La peau de la bête était aussi froide que la mort. Des frissons secouèrent le corps de Céline que le contact répugnait. De sa jambe libre, elle frappa de plus belle sans parvenir à faire lâcher prise. Elle fut alors traînée à l'extérieure avec férocité. Ses cris redoublèrent alors que ses bras cherchaient frénétiquement une saillie à laquelle se raccrochait. Mais l'intérieur du tronc était aussi lisse que du verre poli.

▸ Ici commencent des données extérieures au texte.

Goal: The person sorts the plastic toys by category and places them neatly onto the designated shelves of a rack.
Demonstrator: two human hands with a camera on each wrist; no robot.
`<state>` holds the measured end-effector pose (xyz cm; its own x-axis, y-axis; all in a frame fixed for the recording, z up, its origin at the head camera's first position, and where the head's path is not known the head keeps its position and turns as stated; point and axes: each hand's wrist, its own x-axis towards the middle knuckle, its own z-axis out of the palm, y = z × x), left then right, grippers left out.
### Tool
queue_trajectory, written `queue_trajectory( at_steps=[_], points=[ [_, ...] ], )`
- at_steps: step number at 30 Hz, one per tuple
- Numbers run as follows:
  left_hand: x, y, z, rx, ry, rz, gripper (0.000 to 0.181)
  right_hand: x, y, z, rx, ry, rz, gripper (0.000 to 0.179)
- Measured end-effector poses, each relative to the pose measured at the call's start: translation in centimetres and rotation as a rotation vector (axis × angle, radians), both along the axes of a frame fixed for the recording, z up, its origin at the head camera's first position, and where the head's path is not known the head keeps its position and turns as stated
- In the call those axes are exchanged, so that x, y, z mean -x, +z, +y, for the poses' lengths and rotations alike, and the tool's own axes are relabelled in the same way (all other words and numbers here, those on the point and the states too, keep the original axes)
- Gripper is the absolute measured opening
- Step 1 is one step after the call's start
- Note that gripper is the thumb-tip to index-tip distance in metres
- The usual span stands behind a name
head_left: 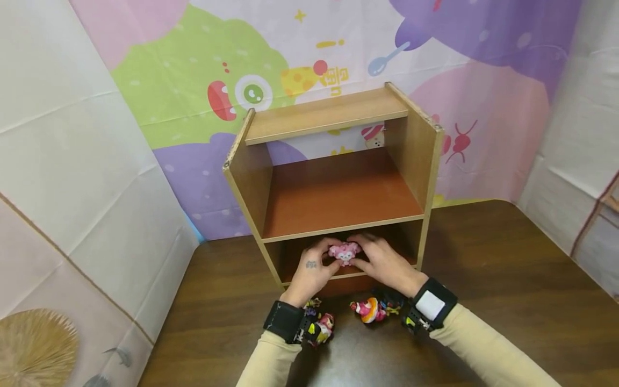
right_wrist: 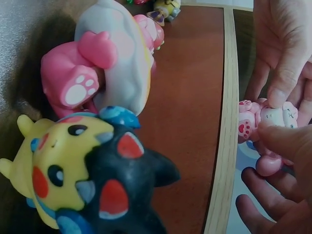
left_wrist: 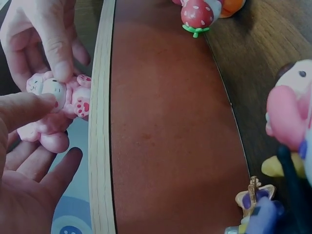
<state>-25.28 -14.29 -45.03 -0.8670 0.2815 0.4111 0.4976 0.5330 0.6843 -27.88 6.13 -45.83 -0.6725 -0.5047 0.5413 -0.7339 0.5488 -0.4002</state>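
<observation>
In the head view, a small pink figurine (head_left: pixel 345 253) with a white face is held between both hands at the front of the lower compartment of a wooden shelf unit (head_left: pixel 343 188). My left hand (head_left: pixel 311 271) pinches its left side, thumb toward the front. From the other side my right hand (head_left: pixel 387 263) grips it, thumb and fingers on its body. Both wrist views show the pink figurine (left_wrist: pixel 73 100) upright beside the pale edge of the board, its paw-print feet (right_wrist: pixel 245 127) against that edge.
On the brown table (head_left: pixel 483 301), several toy figures lie before the shelf: a pink one with a ring (head_left: pixel 369 310), one in pink and yellow (head_left: pixel 325 328) by the left wrist, and a yellow one with a black hood (right_wrist: pixel 63 161). A patterned cloth (head_left: pixel 193 97) hangs behind.
</observation>
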Motion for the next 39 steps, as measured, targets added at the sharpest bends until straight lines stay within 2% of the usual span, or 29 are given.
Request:
queue_trajectory(
  at_steps=[4,11,19,24,27,32,39],
  points=[
    [0.0,-0.1,-0.2,-0.066,-0.015,-0.045,0.039,-0.1,0.0,0.1,0.006,0.007,-0.023,0.051],
    [-0.1,-0.2,-0.1,-0.060,-0.009,-0.030,0.042,-0.5,0.4,0.5,0.010,-0.025,-0.071,0.055],
    [-1.0,0.0,-0.8,-0.067,-0.004,-0.002,0.048,-0.9,0.6,1.4,0.018,-0.030,-0.121,0.058],
    [-1.7,-0.6,-1.5,-0.157,0.017,-0.036,0.054,-1.4,0.6,2.4,0.038,-0.041,-0.129,0.058],
    [-2.3,-0.8,-2.0,-0.185,0.034,-0.024,0.052,-1.8,0.7,3.1,0.041,-0.043,-0.128,0.057],
    [-3.1,-0.9,-2.6,-0.189,0.053,0.001,0.041,-2.4,0.6,3.9,0.036,-0.053,-0.132,0.050],
    [-3.5,-1.7,-2.8,-0.184,0.059,-0.004,0.029,-3.4,-0.2,4.4,0.033,0.004,-0.103,0.023]
  ],
)
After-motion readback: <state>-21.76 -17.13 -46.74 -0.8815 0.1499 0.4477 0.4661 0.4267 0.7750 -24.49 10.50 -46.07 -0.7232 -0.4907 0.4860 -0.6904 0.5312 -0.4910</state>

Extirpée de sa cachette, elle se retrouva suspendu dans les airs par une seule jambe, comme un lièvre exhibé à la vue de tous. Elle voulait continuer à se battre, à appeler les fées, mais ses forces l'abandonnèrent. Sa fée-poupée restée à l'intérieur de sa cachette, elle se sentait démunie, seule, abandonnée. Des larmes roulèrent le long de son front et s'écrasèrent sur le sol humide. Elle posa un regard trouble sur ses parents. Toujours prisonnière des mains d'une hyène-garou, sa mère se tordait le cou pour la regarder aussi, et tendait un bras suppliant vers elle. Céline fit de même. Elle voulait être dans les bras de sa maman. Elle voulait être réconforté par celle qui lui faisait à manger, la soigner, sécher ses larmes, chasser ses peurs, celle qui était toujours là pour elle. Mais les créatures les tenaient bien éloignés les uns des autres, se délectant de leur souffrance physique et morale. Et alors que la fin n'était plus qu'à une longueur de griffe, une lumière vive explosa dans la forêt.

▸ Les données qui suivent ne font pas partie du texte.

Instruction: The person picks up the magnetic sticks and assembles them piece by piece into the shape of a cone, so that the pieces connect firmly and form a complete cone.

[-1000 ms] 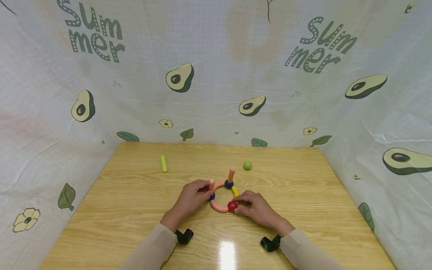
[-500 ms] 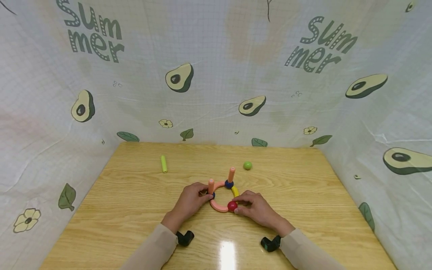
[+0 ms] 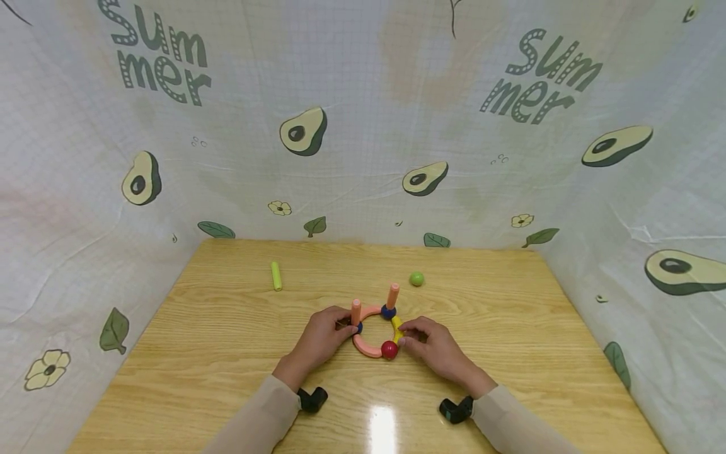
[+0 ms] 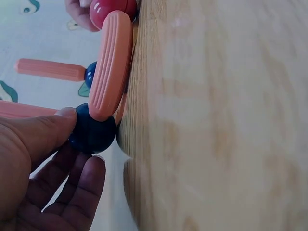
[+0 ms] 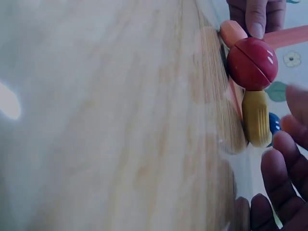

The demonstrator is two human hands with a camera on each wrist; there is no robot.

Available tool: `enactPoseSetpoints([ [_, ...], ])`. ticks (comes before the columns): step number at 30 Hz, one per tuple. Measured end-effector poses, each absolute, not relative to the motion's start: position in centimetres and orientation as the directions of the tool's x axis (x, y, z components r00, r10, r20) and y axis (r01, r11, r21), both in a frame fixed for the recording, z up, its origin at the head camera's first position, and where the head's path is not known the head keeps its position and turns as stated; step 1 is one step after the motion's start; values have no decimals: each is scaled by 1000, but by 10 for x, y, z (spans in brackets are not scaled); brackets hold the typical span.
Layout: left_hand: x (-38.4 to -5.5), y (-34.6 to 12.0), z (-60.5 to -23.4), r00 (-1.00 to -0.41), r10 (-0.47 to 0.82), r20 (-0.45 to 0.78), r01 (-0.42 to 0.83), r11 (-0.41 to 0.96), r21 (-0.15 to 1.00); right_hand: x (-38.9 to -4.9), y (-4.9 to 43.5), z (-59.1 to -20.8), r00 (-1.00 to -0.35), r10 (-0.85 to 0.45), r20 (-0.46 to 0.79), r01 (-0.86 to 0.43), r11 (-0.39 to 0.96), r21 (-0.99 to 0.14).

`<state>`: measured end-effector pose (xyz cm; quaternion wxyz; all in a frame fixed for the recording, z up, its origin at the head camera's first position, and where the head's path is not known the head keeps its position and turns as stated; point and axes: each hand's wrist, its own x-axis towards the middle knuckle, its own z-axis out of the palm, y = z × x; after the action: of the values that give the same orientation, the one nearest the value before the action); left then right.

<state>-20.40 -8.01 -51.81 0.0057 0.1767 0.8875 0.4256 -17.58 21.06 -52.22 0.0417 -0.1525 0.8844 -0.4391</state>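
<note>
A ring of curved salmon rods (image 3: 368,349), a curved yellow rod (image 3: 396,323) and toy balls lies mid-table. My left hand (image 3: 323,337) pinches the dark blue ball (image 4: 94,132) on the ring's left; an upright salmon rod (image 3: 356,311) rises from it. A second blue ball (image 3: 388,312) at the back carries another upright salmon rod (image 3: 393,295). At the front right sits a red ball (image 5: 252,63), which meets the yellow rod. My right hand (image 3: 433,347) is beside the yellow rod, thumb and fingers apart; contact is unclear.
A lime-green straight rod (image 3: 276,276) lies at the back left of the wooden table (image 3: 227,328). A green ball (image 3: 416,279) sits behind the ring, to the right. Printed cloth (image 3: 363,126) hangs around the back and sides.
My right hand has left the red ball and moved slightly up to the yellow rod. My left thumb has come lower, onto the blue ball. The ring's right side has shifted slightly.
</note>
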Motion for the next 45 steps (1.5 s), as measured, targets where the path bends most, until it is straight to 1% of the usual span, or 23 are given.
enactPoseSetpoints([
  [5, -205, -80, -521, -936, 320, 148, 316, 578, 752, -180, 206, -522, -982, -170, 75, -162, 585, -795],
  [9, -205, -80, -520, -938, 318, 135, 305, 578, 757, -184, 202, -519, -987, -133, 92, -154, 598, -786],
  [17, -204, -82, -522, -946, 316, 72, 245, 552, 797, -199, 193, -516, -982, -185, 24, -124, 551, -825],
  [22, -206, -83, -522, -949, 310, 56, 226, 546, 807, -206, 186, -516, -974, -225, 10, -131, 529, -838],
  [27, -210, -83, -523, -953, 296, 65, 228, 561, 796, -205, 185, -518, -982, -187, 15, -115, 540, -833],
  [33, -208, -83, -522, -970, 230, 76, 201, 591, 781, -204, 185, -521, -987, -159, 29, -118, 580, -806],
  [36, -202, -86, -520, -981, 193, 32, 143, 593, 793, -205, 185, -522, -985, -169, 41, -135, 596, -792],
  [39, -196, -87, -517, -981, 191, -26, 93, 588, 803, -205, 186, -521, -985, -165, 46, -137, 594, -793],
  [42, -193, -86, -516, -975, 213, -56, 84, 598, 797, -204, 188, -520, -986, -160, 47, -135, 598, -790],
  [45, -194, -86, -518, -975, 218, -39, 106, 615, 781, -203, 191, -521, -985, -168, 38, -132, 600, -789],
])
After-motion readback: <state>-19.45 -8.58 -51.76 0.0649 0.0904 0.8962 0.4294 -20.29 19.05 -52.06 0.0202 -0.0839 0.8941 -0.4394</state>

D'une blancheur éclatante, elle se répandit en une fraction de seconde entre les arbres et les buissons. Monstres et humains détournèrent le regard, tentèrent de se protéger les yeux. Mais la lumière traversait les obstacles, franchissait les paupières, et s'enfonçait dans les globes en milliers d'aiguilles. Elles produisaient des douleurs insoutenables en remontant les nerfs, en s'infiltrant dans les têtes pour s'y installer et prendre de l'ampleur, jusqu'à provoquer une perte de conscience.

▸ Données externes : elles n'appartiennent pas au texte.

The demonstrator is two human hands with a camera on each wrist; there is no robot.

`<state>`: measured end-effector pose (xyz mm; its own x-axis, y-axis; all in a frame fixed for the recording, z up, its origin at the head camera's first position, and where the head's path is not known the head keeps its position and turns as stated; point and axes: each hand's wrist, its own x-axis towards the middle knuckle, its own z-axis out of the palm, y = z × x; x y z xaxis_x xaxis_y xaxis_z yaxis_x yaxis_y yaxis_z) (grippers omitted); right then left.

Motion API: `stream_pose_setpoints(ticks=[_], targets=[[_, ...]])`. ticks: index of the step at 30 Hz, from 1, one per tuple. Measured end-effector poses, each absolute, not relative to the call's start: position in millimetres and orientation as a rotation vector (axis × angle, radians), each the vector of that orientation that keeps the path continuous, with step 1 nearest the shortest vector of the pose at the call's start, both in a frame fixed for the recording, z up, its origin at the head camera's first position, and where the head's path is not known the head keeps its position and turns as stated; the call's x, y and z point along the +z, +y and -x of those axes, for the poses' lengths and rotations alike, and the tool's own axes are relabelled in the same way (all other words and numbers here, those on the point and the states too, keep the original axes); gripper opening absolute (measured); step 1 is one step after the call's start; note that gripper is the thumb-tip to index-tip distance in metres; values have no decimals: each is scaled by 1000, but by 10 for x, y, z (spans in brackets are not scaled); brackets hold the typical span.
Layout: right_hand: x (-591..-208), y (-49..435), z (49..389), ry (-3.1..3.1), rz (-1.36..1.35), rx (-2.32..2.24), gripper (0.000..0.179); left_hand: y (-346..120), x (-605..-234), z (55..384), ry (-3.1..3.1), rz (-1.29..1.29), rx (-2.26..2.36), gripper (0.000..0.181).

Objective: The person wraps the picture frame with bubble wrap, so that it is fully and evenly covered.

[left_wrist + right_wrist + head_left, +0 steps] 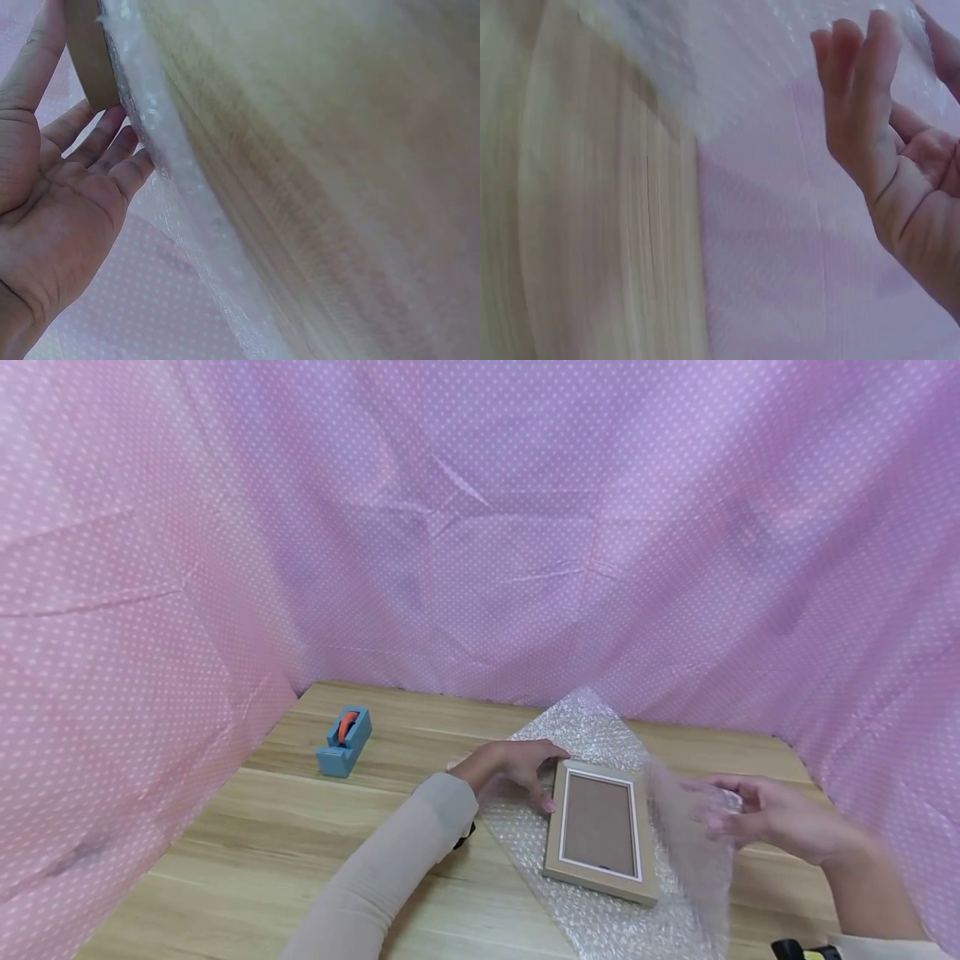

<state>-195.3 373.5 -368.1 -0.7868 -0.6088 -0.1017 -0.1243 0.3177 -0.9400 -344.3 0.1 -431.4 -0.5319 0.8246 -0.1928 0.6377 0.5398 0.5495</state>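
- A blue tape dispenser (334, 762) with an orange roll (347, 727) is on the worktop (255, 843), well apart from the left grip (517, 768), out to its left.
- Pink dotted cloth (465, 543) hangs beyond both grips and off to either side of them.
- A sheet of bubble wrap (585, 722) lies between the two grips, one corner reaching past the left grip towards the cloth. Its raised flap (686, 852), blurred, stands between the right grip (776, 818) and the picture frame (598, 827).
- The picture frame lies on the bubble wrap, just right of the left grip, with a white inner border around a brown panel.
- The left grip is spread fairly wide, thumb against the frame's near side and fingers at its far corner; some fingertips also touch the bubble wrap.
- The right grip is narrow, pinching the edge of the lifted flap between thumb and fingers, well apart from the frame.
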Motion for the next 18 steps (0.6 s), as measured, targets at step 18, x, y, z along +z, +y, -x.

C'est comme ça qu'on meurt? fut la dernière question que se posa Céline. Un néant aussi noir que la lumière était blanche envahit son esprit, dévora ses pensées, souffla sa conscience comme la flamme d'une bougie. La fillette se laissa happer par ce vide qui était plus accueillant que le monde invisible auquel elle croyait. Sa mère avait raison, les fées n'existaient pas. Elles n'étaient pas venues à son secours. Le vieil homme mentait. Les livres mentaient. La télé mentait. Il n'y avait plus rien d'attirant dans cette vie, si jeune soit-elle. Et puis dans le néant la souffrance n'existait plus.